Petugas Kesehatan di China: Virus Corona Menyatukan Hati Kita
Semenjak penyebaran awal yang terjadi pada akhir tahun lalu di China, saat ini virus corona 2019-nCoV telah membunuh lebih dari 630 orang.
Wabah virus corona yang kian mengganas membuat petugas kesehatan di China kewalahan menangani pasien. Namun rasa kemanusiaan membuat mereka tetap semangat.
Dikutip dari BBC, seorang petugas kesehatan di salah satu rumah sakit terbesar di Hubei, bernama Yao membagikan kisahnya dalam berjuang melawan virus corona.
Awalnya sebelum wabah virus corona menyerang, ia telah merencanakan liburan ke Guangzhou bersama keluarganya untuk merayakan tahun baru Imlek. Namun hal itu jadi angan-angan saja sebab ia memutuskan untuk menjadi sukarelawan di Xiangyang.
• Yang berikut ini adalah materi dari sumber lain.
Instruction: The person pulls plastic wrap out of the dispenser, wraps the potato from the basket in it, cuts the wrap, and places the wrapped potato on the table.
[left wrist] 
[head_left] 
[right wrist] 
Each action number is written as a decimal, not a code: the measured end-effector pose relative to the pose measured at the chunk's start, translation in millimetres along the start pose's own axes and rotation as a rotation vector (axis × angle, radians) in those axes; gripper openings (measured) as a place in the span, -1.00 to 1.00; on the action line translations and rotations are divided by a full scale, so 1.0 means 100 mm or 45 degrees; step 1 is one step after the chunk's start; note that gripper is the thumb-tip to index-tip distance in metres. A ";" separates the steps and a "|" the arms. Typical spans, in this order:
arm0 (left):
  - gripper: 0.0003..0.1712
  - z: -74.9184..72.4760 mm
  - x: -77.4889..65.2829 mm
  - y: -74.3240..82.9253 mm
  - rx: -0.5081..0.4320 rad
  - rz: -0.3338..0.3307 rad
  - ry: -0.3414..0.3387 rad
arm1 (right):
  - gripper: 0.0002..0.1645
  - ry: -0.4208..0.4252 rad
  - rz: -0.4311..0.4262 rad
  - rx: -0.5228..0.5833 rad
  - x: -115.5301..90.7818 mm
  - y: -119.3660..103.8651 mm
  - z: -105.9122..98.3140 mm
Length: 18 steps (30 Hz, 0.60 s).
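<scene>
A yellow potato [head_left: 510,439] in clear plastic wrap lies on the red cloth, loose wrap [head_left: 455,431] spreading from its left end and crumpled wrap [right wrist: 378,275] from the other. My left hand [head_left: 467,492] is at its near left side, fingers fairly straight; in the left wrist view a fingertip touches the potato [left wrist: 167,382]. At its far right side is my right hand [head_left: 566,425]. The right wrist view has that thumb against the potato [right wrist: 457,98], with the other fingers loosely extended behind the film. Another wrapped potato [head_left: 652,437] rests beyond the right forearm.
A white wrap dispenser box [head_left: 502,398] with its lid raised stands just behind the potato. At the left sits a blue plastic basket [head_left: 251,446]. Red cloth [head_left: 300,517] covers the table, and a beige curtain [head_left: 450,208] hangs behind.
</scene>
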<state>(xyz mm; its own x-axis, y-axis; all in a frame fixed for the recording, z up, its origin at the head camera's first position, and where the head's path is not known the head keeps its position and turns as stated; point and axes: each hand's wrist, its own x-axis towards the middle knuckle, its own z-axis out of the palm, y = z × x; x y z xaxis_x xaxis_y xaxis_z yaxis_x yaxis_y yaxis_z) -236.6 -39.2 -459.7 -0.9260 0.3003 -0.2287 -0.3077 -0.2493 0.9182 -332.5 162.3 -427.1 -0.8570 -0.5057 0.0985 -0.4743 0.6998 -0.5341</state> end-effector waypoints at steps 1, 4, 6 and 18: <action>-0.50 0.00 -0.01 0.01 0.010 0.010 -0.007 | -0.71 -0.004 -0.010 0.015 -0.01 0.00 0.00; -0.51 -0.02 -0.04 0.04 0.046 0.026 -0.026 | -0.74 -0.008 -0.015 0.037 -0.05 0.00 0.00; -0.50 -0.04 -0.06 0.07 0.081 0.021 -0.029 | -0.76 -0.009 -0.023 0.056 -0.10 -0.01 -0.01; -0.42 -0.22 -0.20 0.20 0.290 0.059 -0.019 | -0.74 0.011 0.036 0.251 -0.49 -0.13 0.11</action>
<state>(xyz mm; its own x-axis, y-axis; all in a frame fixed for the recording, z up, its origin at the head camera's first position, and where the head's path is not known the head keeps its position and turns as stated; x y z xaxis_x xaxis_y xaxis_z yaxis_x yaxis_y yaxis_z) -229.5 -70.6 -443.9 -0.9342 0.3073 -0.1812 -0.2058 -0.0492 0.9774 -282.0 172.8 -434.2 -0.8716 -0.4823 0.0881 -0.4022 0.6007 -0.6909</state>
"Memang benar kita hidup di dalam satu kehidupan, tetapi ada suara kuat yang keluar dari hati saya, yang mengatakan 'saya harus pergi'," kata Yao.
Rasa keraguan pun timbul di dalam dirinya, apakah dia akan tetap berangkat bersama keluarganya, atau dia harus menjadi sukarelawan.
"Aku berkata pada diriku sendiri, bersiaplah dan lindungi dirimu dengan baik," ucap Yao.
"Bahkan jika tidak ada jas pelindung, aku masih bisa menggunakan jas hujan. Jika tidak ada masker, aku bisa meminta tolong ke teman-teman di seluruh China untuk mengirimkan satu kepadaku. Pasti selalu ada jalan," lanjutnya.
Menurutnya pemerintah telah berupaya untuk menyediakan keperluan yang dibutuhkan, seperti pakaian pelindung, dan juga masker.
"Ini merupakan pekerjaan yang sulit dan sangat menyedihkan. Kita tidak punya waktu untuk memikirkan keselamatan kita sendiri," jelasnya.
"Kami juga harus merawat pasien dengan lembut, karena begitu banyak orang yang datang dengan keadaan panik, bahkan ada yang seperti mengalami gangguan jiwa," ujarnya.
Sistem shift pun diberlakukan untuk menangani lonjakan pasien yang masuk. Yao mengatakan setiap petugas kesehatan akan bekerja selama 10 jam dalam sehari, dan selama shift tidak boleh ada yang makan, minum, istirahat, maupun ke toilet.
"Di akhir shift, ketika melepas jas kita akan melihat pakaian kita benar-benar basah oleh keringat. Dahi, hidung, leher, dan wajah kami terdapat bekas luka yang mendalam akibat masker yang begitu ketat ketika digunakan," kata Yao.
"Banyak rekan saya yang tertidur di atas kursi setelah bekerja, karena mereka terlalu lelah untuk berjalan," jelasnya.